Start of COLLECTED DATA

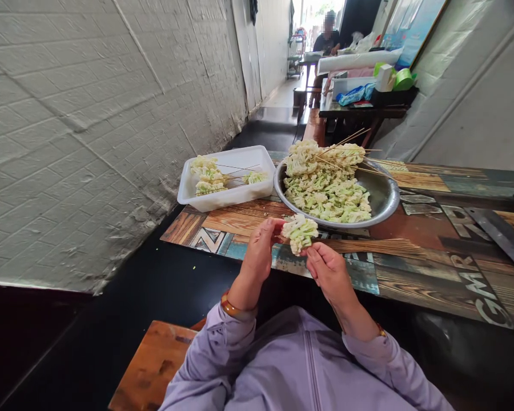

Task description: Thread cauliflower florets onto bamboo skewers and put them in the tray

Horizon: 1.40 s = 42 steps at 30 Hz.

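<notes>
A clump of pale green-and-white cauliflower (300,233) is held up over the table's near edge, between my two hands. My left hand (261,248) grips its left side with the fingers closed. At its lower right edge, my right hand (329,267) is closed in a pinch. A thin line below the right wrist looks like a bamboo skewer held in that hand; its tip is hidden. Just behind the hands, a steel bowl (388,197) holds many loose florets, with several skewered cauliflower pieces (325,154) resting on top. A bundle of bare bamboo skewers (377,246) lies right of the hands.
Left of the bowl, a white plastic tray (240,197) holds several cauliflower skewers. A cleaver-like metal blade (499,231) lies at the table's right. A wooden stool (154,365) is at lower left, beside the white wall (89,142). A person (326,40) sits far back.
</notes>
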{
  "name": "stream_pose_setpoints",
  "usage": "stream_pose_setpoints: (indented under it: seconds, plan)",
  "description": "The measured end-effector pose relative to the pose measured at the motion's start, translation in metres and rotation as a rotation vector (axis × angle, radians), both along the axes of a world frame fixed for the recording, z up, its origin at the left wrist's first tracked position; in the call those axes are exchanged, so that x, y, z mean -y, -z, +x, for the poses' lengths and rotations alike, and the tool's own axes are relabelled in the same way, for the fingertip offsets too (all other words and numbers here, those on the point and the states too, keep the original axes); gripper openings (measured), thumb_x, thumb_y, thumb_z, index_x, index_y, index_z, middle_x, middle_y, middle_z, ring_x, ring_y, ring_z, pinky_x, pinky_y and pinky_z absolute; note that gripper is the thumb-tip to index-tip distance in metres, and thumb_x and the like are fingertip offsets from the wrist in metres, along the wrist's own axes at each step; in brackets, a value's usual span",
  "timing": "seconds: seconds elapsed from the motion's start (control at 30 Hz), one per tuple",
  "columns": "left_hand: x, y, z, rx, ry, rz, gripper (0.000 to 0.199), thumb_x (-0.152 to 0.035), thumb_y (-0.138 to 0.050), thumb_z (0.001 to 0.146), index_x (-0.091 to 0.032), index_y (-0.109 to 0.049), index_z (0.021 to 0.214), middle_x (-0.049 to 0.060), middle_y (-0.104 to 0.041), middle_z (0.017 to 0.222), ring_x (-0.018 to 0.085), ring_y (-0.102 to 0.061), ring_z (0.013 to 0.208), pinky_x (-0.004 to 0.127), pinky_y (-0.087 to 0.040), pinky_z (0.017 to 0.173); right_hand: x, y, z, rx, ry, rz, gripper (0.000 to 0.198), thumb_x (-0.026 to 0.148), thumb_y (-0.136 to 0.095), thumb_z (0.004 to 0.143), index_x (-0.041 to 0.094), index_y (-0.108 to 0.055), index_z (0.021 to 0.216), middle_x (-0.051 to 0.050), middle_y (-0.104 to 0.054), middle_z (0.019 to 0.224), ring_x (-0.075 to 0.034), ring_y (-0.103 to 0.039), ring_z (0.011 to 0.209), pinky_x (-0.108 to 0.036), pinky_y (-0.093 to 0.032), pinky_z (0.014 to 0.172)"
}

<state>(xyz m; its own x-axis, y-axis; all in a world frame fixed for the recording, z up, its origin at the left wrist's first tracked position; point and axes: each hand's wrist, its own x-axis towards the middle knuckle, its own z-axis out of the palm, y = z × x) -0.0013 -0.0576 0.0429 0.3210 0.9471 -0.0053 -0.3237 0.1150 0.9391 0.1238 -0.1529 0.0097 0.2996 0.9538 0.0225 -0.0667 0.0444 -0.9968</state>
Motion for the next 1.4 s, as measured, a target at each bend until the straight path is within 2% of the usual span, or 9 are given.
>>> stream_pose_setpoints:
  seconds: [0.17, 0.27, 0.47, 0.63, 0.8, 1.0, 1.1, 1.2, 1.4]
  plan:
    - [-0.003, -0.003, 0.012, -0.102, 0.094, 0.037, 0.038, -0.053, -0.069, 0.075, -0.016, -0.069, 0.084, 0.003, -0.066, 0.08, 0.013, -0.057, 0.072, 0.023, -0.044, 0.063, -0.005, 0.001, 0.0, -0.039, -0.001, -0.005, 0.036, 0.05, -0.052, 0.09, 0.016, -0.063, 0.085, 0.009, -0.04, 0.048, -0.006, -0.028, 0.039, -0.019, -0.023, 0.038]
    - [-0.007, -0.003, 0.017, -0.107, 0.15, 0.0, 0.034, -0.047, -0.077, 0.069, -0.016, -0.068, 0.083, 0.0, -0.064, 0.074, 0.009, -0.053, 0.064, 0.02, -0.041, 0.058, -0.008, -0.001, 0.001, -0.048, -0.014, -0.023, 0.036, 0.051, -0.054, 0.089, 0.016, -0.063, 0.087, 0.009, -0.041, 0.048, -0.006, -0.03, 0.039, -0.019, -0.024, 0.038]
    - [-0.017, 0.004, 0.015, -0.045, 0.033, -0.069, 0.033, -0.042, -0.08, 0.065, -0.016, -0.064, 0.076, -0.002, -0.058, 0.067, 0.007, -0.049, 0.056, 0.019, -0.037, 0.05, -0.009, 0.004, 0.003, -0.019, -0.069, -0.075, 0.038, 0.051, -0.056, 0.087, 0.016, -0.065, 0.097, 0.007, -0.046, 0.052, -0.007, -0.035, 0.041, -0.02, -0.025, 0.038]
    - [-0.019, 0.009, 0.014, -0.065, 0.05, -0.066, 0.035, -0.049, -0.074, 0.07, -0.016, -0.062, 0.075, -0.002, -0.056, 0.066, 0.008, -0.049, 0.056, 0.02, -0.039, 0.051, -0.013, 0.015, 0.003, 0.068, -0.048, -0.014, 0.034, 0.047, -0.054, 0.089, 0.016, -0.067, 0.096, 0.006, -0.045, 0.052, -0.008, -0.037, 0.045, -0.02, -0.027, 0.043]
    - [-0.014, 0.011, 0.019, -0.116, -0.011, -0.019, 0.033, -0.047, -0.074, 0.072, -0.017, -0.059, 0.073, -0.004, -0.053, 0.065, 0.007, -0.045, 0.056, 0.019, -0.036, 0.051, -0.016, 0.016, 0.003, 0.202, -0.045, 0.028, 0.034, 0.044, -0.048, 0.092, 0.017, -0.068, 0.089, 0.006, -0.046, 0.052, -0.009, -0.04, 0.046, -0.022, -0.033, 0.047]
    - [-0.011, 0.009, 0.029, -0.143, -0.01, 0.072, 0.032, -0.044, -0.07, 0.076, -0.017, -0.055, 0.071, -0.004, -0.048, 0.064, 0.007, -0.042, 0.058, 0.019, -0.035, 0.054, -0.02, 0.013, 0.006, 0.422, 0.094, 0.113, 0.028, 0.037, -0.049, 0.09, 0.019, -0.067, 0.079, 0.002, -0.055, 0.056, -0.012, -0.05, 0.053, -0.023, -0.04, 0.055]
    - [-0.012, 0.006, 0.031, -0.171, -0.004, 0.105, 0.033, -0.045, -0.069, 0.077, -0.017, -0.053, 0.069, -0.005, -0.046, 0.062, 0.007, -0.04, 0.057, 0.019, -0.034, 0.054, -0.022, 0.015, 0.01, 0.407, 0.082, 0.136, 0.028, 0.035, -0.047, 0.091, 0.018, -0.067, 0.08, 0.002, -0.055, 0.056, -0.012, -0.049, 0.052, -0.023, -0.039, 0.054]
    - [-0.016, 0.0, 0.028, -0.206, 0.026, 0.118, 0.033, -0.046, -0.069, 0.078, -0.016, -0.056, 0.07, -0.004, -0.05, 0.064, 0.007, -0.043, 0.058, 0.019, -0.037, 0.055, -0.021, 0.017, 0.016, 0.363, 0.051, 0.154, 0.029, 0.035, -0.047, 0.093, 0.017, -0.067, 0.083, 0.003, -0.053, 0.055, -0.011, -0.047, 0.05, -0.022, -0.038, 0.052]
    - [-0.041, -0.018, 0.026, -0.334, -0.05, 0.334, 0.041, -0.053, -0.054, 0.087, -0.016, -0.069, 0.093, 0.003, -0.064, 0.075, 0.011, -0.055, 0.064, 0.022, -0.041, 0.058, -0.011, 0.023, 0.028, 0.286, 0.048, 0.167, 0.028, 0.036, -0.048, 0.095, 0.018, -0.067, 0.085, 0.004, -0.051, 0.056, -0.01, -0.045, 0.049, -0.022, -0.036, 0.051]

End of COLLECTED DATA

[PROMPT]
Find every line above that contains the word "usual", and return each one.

[SOLUTION]
  "description": "The measured end-effector pose relative to the pose measured at the motion's start, translation in metres and rotation as a rotation vector (axis × angle, radians), both along the axes of a world frame fixed for the recording, z up, its origin at the left wrist's first tracked position; in the call those axes are exchanged, so that x, y, z mean -y, -z, +x, for the poses' lengths and rotations alike, and the tool's own axes are relabelled in the same way, for the fingertip offsets too (all other words and numbers here, those on the point and the states too, keep the original axes); gripper openings (measured), thumb_x, thumb_y, thumb_z, index_x, index_y, index_z, middle_x, middle_y, middle_z, ring_x, ring_y, ring_z, pinky_x, pinky_y and pinky_z absolute; note that gripper is the thumb-tip to index-tip distance in metres, and thumb_x and the like are fingertip offsets from the wrist in metres, along the wrist's own axes at each step; in brackets, a value's usual span",
Motion for the next 1.4 s, as measured, a target at each bend until the straight path is within 2% of the usual span, or 9 are given.

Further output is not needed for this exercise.